CelerData supports syntax like PostgreSQL. The syntax examples are as follows:

  SELECT a, b, SUM( c ) FROM tab1 GROUP BY GROUPING SETS ( (a, b), (a), (b), ( ) );
  SELECT a, b,c, SUM( d ) FROM tab1 GROUP BY ROLLUP(a,b,c)
  SELECT a, b,c, SUM( d ) FROM tab1 GROUP BY CUBE(a,b,c)

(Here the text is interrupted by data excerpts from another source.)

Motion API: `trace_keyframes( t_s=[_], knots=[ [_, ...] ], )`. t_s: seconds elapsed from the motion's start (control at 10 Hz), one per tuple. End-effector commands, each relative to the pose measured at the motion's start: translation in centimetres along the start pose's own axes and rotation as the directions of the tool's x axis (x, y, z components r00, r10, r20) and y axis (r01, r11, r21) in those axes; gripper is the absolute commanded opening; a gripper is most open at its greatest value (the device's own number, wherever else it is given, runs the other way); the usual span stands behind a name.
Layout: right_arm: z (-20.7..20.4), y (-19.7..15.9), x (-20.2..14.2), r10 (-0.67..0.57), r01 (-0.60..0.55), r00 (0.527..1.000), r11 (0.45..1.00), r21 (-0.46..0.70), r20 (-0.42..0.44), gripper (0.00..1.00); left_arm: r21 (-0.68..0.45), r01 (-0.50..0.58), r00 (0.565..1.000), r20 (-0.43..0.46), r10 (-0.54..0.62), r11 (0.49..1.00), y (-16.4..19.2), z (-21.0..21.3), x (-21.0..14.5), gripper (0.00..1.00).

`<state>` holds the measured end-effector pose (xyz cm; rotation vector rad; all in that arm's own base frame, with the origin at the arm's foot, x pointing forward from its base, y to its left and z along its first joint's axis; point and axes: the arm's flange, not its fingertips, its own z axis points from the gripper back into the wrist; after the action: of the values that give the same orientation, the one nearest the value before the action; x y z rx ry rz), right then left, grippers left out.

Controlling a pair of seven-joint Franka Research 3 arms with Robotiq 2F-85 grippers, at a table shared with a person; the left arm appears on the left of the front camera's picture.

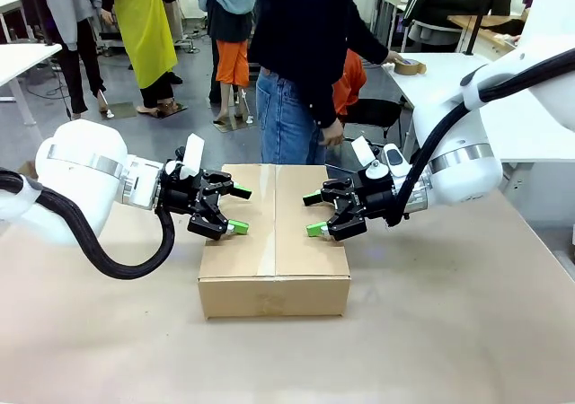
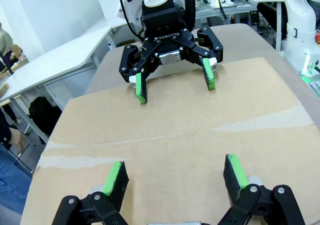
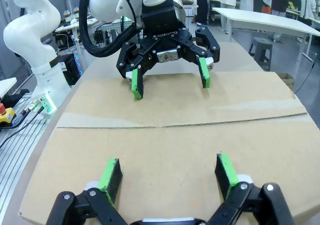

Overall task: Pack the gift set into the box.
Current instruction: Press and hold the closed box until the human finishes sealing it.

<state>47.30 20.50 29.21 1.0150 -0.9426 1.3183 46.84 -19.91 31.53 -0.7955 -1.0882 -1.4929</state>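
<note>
Box (image 1: 274,242) sat closed at table (image 1: 449,332) centre, flaps flat, seam running toward person, long axis across table. Left end effector (image 1: 237,209) and right end effector (image 1: 314,214) faced each other over box lid, both spread wide, empty, holding nothing.

You have the box (image 1: 274,274), a brown corrugated carton, sitting squarely at the middle of the table (image 1: 449,332). Its top flaps are folded down flat and shut, meeting along a centre seam that runs from your side toward the far edge. The contents are hidden.
</note>
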Motion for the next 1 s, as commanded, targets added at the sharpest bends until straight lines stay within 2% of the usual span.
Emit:
trace_keyframes(
  t_s=[0.0, 0.9],
  knots=[
    [-0.01, 0.03, -0.15, 0.0, 0.0, 1.0, 1.0, -0.003, -0.007, 1.0, -0.001, 0.004, 1.0, -0.01, -0.004, 1.0, -0.21, -0.1, -0.4, 1.0],
    [-0.01, 0.03, -0.15, 0.0, 0.0, 1.0, 1.0, -0.003, -0.007, 1.0, -0.001, 0.004, 1.0, -0.01, -0.004, 1.0, -0.21, -0.1, -0.4, 1.0]
  ],
)
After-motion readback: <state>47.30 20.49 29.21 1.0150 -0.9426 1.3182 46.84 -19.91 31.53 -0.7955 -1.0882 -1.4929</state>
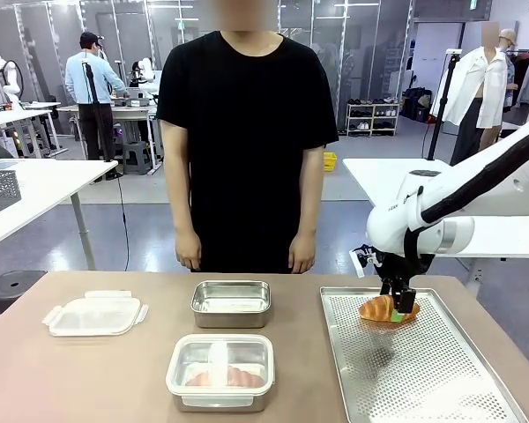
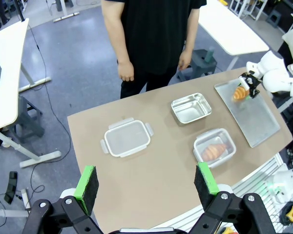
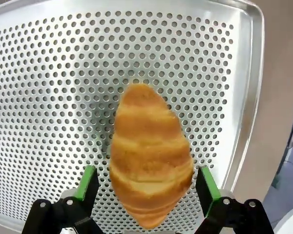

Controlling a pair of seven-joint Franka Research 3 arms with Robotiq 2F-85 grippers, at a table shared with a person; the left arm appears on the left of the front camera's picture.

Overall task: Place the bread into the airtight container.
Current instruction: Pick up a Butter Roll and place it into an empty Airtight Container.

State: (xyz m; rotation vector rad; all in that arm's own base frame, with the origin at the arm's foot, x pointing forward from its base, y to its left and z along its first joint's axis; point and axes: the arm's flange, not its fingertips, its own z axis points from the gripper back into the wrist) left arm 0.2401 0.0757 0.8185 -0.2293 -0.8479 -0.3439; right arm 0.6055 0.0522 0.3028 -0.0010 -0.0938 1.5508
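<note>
Left claw (image 2: 146, 181): hanging high over the near edge of the brown table (image 1: 88, 379), jaws wide apart, nothing between the green pads (image 2: 88, 187). Far left of the table: one clear plastic lid (image 1: 95, 315) with side clips, lying flat by itself. Centre, far row: one steel container (image 1: 232, 302), uncovered, nothing visible inside. Centre, near row, just in front of it: a second container (image 1: 220, 370) with its clear lid fitted and a golden pastry (image 1: 234, 377) showing through. Behind the table, centre: a person (image 1: 247, 132) in a black T-shirt, standing with both arms down at the sides. Right side: one perforated metal tray (image 1: 441, 379), long side running away from the robot. At the far end of the tray: the bread, one croissant (image 1: 381, 308), golden brown, well apart from both containers. Right claw (image 1: 400, 308): lowered over the croissant from above on the white arm, jaws spread to full width and standing one on each side of the pastry; the right wrist view shows a gap of bare tray between each pad (image 3: 90, 181) and the crust, so it is open and not gripping.
</note>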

ROLLUP(a,b,c) is equivalent to the followingGROUPING SETS statement:

  GROUPING SETS (
  (a,b,c),
  ( a, b ),
  ( a),
  ( )
  )

CUBE ( a, b, c ) is equivalent to the followingGROUPING SETS statement:

  GROUPING SETS (
  ( a, b, c ),
  ( a, b ),
  ( a,    c ),
  ( a       ),
  (    b, c ),
  (    b    ),
  (       c ),
  (         )
  )

Examples

The following is an example of actual data:

  > SELECT * FROM t;
  +------+------+------+
  | k1   | k2   | k3   |
  +------+------+------+
  | a    | A    |    1 |
  | a    | A    |    2 |
  | a    | B    |    1 |
  | a    | B    |    3 |
  | b    | A    |    1 |
  | b    | A    |    4 |
  | b    | B    |    1 |
  | b    | B    |    5 |
  +------+------+------+
  8 rows in set (0.01 sec)

  > SELECT k1, k2, SUM(k3) FROM t GROUP BY GROUPING SETS ( (k1, k2), (k2), (k1), ( ) );
  +------+------+-----------+
  | k1   | k2   | sum(`k3`) |
  +------+------+-----------+
  | b    | B    |         6 |
  | a    | B    |         4 |
  | a    | A    |         3 |
  | b    | A    |         5 |
  | NULL | B    |        10 |
  | NULL | A    |         8 |
  | a    | NULL |         7 |
  | b    | NULL |        11 |
  | NULL | NULL |        18 |
  +------+------+-----------+
  9 rows in set (0.06 sec)

  > SELECT k1, k2, GROUPING_ID(k1,k2), SUM(k3) FROM t GROUP BY GROUPING SETS ((k1, k2), (k1), (k2), ());
  +------+------+---------------+----------------+
  | k1   | k2   | grouping_id(k1,k2) | sum(`k3`) |
  +------+------+---------------+----------------+
  | a    | A    |             0 |              3 |
  | a    | B    |             0 |              4 |
  | a    | NULL |             1 |              7 |
  | b    | A    |             0 |              5 |
  | b    | B    |             0 |              6 |
  | b    | NULL |             1 |             11 |
  | NULL | A    |             2 |              8 |
  | NULL | B    |             2 |             10 |
  | NULL | NULL |             3 |             18 |
  +------+------+---------------+----------------+
  9 rows in set (0.02 sec)